◆ **Exercise**:
What the task needs is the data below, written out verbatim.
====
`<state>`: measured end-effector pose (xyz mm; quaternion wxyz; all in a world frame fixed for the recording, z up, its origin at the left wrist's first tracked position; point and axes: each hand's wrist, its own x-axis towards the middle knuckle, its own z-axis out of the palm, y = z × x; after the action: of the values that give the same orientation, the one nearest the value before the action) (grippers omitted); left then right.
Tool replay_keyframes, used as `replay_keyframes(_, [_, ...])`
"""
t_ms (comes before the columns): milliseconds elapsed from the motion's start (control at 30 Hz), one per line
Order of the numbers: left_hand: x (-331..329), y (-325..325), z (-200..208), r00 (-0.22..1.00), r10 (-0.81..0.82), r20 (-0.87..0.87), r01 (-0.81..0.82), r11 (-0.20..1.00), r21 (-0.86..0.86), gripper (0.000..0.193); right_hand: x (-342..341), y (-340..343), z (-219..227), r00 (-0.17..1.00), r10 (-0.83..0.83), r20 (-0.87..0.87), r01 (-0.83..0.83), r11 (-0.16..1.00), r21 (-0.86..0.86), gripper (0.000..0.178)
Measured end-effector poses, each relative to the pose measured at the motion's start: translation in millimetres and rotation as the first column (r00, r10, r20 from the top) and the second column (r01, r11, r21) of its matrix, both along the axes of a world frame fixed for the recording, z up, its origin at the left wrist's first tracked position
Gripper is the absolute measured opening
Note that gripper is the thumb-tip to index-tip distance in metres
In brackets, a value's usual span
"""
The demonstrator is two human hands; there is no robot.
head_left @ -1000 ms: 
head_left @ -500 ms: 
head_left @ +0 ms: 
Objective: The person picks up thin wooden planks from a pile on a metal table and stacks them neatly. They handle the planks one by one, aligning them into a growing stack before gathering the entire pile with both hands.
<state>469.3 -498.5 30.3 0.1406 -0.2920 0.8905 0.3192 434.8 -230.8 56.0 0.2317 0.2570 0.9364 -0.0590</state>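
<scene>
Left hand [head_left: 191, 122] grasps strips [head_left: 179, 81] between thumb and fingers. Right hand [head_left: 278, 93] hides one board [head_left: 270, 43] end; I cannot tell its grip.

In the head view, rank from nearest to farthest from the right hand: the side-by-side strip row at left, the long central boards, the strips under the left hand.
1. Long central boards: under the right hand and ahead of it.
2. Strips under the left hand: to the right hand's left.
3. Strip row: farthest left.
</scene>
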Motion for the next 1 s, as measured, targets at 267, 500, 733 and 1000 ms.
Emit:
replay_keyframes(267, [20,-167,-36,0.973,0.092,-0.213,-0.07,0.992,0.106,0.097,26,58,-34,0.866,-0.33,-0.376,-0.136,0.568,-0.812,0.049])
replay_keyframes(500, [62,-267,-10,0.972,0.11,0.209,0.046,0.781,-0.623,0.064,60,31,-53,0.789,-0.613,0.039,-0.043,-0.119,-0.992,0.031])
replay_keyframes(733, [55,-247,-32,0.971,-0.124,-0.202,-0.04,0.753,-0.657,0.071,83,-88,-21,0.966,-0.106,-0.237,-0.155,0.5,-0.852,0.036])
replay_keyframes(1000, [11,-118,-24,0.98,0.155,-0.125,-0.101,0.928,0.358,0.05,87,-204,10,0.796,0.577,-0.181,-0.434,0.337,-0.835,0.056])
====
◆ **Solved problem**:
`<state>`: measured end-effector pose (xyz mm; quaternion wxyz; all in a world frame fixed for the recording, z up, its origin at the left wrist's first tracked position; point and axes: each hand's wrist, its own x-axis towards the middle knuckle, its own z-axis out of the palm, y = z × x; after the action: of the values that give the same orientation, the one nearest the value before the action) (grippers omitted); left then right.
Tool replay_keyframes, used as `replay_keyframes(_, [_, ...])`
"""
t_ms (comes before the columns): milliseconds elapsed from the motion's start (control at 30 Hz), one per line
Order of the numbers: left_hand: x (-331..329), y (-325..325), z (-200..208), r00 (-0.22..1.00), r10 (-0.81..0.82), r20 (-0.87..0.87), r01 (-0.81..0.82), r11 (-0.20..1.00), r21 (-0.86..0.86), gripper (0.000..0.193); right_hand: x (-342..341), y (-340..343), z (-219..227), r00 (-0.17..1.00), r10 (-0.83..0.83), r20 (-0.87..0.87), r01 (-0.83..0.83), r11 (-0.16..1.00), r21 (-0.86..0.86), gripper (0.000..0.178)
Measured end-effector poses, each relative to the pose measured at the motion's start: translation in millimetres and rotation as the first column (r00, r10, r20 from the top) and the second column (r01, r11, r21) of its matrix, both along the axes of a world frame fixed for the recording, z up, its origin at the left wrist's first tracked position
Gripper is the absolute measured opening
Note that gripper is the thumb-tip to index-tip distance in metres
In brackets, a value's usual span
"""
The demonstrator is two human hands; there is no robot.
head_left @ -1000 ms: 
head_left @ -500 ms: 
head_left @ +0 ms: 
Objective: The person picks up thin wooden planks from a pile on a metal table and stacks them neatly. They handle the planks one by one, aligning them into a growing stack before gathering the entire pile with both hands.
<state>469.3 -498.5 30.3 0.1406 -0.2920 0.8905 0.3192 434.8 -230.8 56.0 0.2317 0.2570 0.9364 -0.0590</state>
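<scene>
Left hand [head_left: 191, 122] grasps strips [head_left: 179, 81] between thumb and fingers. Right hand [head_left: 278, 93] hides one board [head_left: 270, 43] end; I cannot tell its grip.

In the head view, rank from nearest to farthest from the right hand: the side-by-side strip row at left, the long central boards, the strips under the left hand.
1. Long central boards: under the right hand and ahead of it.
2. Strips under the left hand: to the right hand's left.
3. Strip row: farthest left.
</scene>
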Motion for the next 1 s, as measured, targets at 267, 500, 733 and 1000 ms.
Emit:
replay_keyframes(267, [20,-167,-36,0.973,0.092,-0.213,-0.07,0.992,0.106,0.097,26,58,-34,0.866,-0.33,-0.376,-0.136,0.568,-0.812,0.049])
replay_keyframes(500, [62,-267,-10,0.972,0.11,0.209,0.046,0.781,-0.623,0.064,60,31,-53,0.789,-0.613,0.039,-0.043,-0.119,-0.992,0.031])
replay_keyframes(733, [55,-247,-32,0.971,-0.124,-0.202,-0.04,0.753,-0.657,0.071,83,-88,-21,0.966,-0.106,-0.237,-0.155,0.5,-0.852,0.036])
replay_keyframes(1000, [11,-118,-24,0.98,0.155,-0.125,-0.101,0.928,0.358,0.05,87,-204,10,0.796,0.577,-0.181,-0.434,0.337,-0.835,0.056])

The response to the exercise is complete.